登录查看更多内容

ASHviz: Can you box that, please?

John Beresniewicz

Architect at Oracle

发布日期: 2019年4月27日

+ 关注

This installment explores the distribution of sampled event latencies from the ASH dump using `geom_boxplot( )`.

ASH fix-up and TIME_WAITED

When ASH samples a session that is waiting, the value of TIME_WAITED is set at 0. When the wait event completes, the exact time spent waiting is recorded and the ASH mechanism updates TIME_WAITED in the last of its samples for this event with this value. We refer to this "update after sampling" feature as the "ASH fix-up." A number of important values may be fixed-up after sampling by this mechanism, but TIME_WAITED is of especial interest and figures in many of the ASHviz investigations.

Events data frame

Given that only fixed-up samples in ASH will have a nonzero value for TIME_WAITED, we can create a data frame of all events sampled thus:

Events <- ashDF %>% filter( TIME_WAITED > 0 )

Box-whisker plots

The box-whisker plot produced by `geom_boxplot( )` in the ggpplot2 package is a high-level visual sketch of the distribution of a given set of data values. The "box" is drawn with upper-lower bounds at the 75th and 25th percentiles, meaning that half the given data values are within this box. The "whiskers" extend 1.5 * the inter-quartile range (range between 25th and 75th percentiles) above and below the box bounds, and "outlier" points beyond these limits are explicitly drawn. Finally, within the box the median value is indicated by a thick horizontal line. So this visual mechanism gives rapid coarse-grained insight into the compactness or spread of the data, range of values, existence of outliers, and skewness of distribution.
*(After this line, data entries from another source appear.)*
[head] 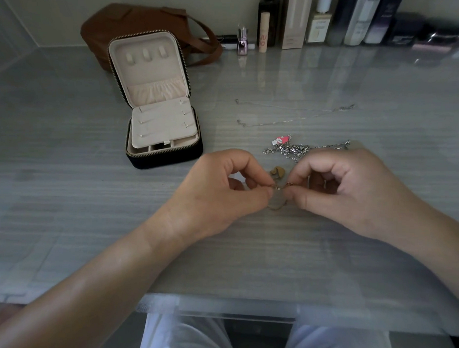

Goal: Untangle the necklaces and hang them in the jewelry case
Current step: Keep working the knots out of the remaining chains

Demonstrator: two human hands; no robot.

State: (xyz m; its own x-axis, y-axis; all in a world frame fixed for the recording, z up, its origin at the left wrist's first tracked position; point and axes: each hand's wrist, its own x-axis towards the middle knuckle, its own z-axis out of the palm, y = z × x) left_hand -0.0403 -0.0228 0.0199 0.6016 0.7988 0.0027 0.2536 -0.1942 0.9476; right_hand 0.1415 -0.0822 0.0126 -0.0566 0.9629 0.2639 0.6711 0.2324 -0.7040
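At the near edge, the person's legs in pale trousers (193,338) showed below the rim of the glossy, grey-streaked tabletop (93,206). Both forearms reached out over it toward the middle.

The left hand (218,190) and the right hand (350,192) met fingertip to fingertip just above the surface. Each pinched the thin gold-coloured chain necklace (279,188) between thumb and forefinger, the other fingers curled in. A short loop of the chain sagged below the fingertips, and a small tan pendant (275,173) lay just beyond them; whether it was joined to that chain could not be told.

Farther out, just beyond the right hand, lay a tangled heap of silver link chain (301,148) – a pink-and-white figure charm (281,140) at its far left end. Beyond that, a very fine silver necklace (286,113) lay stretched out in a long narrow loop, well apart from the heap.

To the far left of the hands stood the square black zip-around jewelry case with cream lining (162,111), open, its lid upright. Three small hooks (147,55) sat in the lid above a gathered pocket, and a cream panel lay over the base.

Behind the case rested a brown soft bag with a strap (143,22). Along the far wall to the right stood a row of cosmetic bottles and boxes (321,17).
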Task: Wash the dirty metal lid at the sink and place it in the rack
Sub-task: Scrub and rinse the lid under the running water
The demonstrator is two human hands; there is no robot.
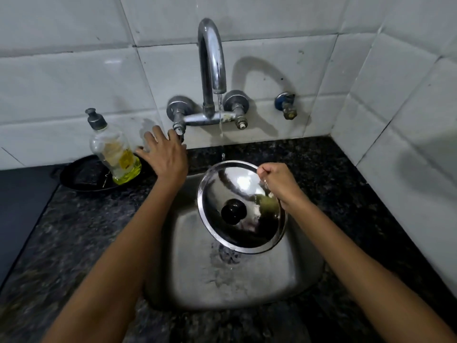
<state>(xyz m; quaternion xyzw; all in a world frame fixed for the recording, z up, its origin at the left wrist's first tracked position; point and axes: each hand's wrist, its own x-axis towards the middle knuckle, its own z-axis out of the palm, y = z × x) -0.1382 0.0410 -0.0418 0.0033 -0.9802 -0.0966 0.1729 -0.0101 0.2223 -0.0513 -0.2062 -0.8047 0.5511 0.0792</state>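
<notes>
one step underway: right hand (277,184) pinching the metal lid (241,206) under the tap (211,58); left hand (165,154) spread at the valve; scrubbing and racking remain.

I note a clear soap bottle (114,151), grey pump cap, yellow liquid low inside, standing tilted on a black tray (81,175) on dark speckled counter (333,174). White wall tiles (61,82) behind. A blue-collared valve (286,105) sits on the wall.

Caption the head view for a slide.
Right hand tilts the lid over the sink under the running tap while the left hand reaches its handle.
</notes>
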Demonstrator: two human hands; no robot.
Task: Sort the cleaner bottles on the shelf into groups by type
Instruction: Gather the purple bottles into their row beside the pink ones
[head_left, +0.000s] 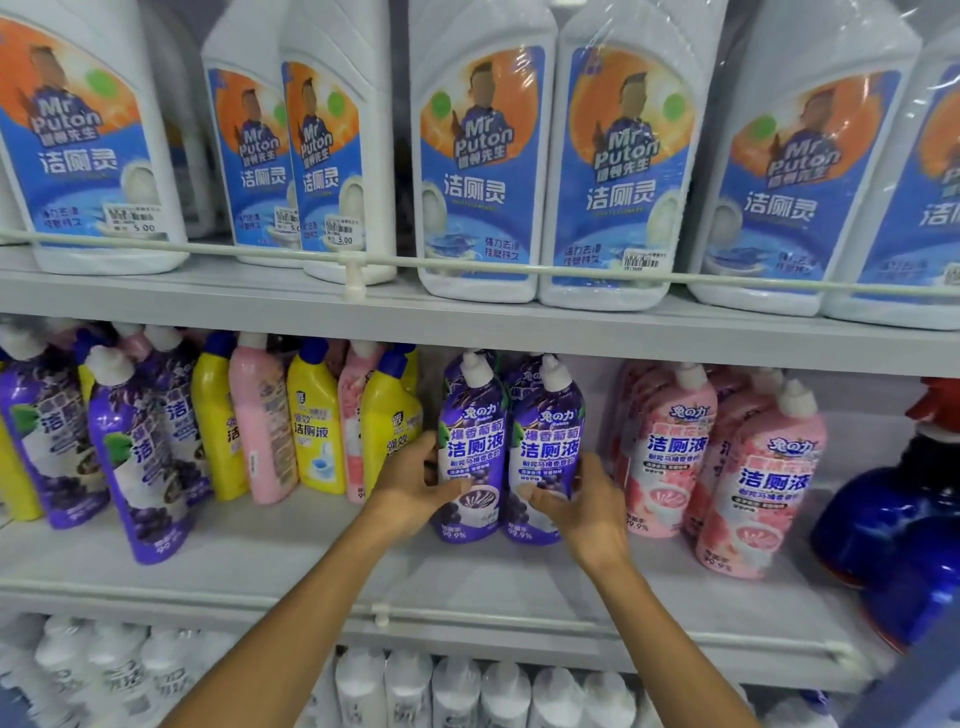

We can draw a box-whisker plot over the TIME_WAITED values in the Events data frame as follows:

ggplot(data = Events, aes(x = "ALL WAITS" , y = log10(TIME_WAITED))) + 
geom_boxplot()

Which yields the following plot:

We actually plot over log10(TIME_WAITED) to characterize the distribution on a log scale. Under this scheme the value 3 corresponds to 10**3 microseconds or 1 millisecond, and the value 6 corresponds to 1 second.

Even though our code is about as simple as it gets, the plot is informative about the overall collection of events recorded in our ASH dump. The box hows half the event latencies lie between 10 milliseconds and 200 milliseconds or so. The median splits the box pretty evenly so there is not much skew in the bulk of the values, however there appear to be a strong cadre of outliers on the low-latency side, with more than a few values below 100 microseconds. On the high side notice events above 1 second in duration, important in that individual wait events may have been sampled multiple times.

Wait class differences

Wait events cover a large multitude of serialization and delay mechanisms, supporting many purposes and contexts in an operational Oracle database. Understanding event latencies is an important part of understanding system performance altogether, as well as solving specific issues. So lumping all events together and characterizing the group distribution may not really be that useful in a practical sense.

One natural breakdown of all events is by wait class. We can do this in geom_boxplot by setting the x aesthetic to WAITCLASS. Also, I added red reference lines at 1 millisecond and 1 second:

The result is one boxplot per wait class summarizing all event latencies from that class. There is definitely additional information to be gleaned from this more detailed view:

the bulk of event latencies in all classes are between 1 millisecond and 1 second
"Idle" events were sampled even though this is not supposed to occur
"Network" events have much larger variation than any other class
"Commit" events show tight distribution around 10 milliseconds but with a significant cluster of outliers well above 100 milliseconds

However in truth the view above is not really very satisfying. For one thing, there is no indication of how many events are summarized by each boxplot, and since all plots are given equal visual real estate this may lead to the classic "thinking too hard about too little" issue.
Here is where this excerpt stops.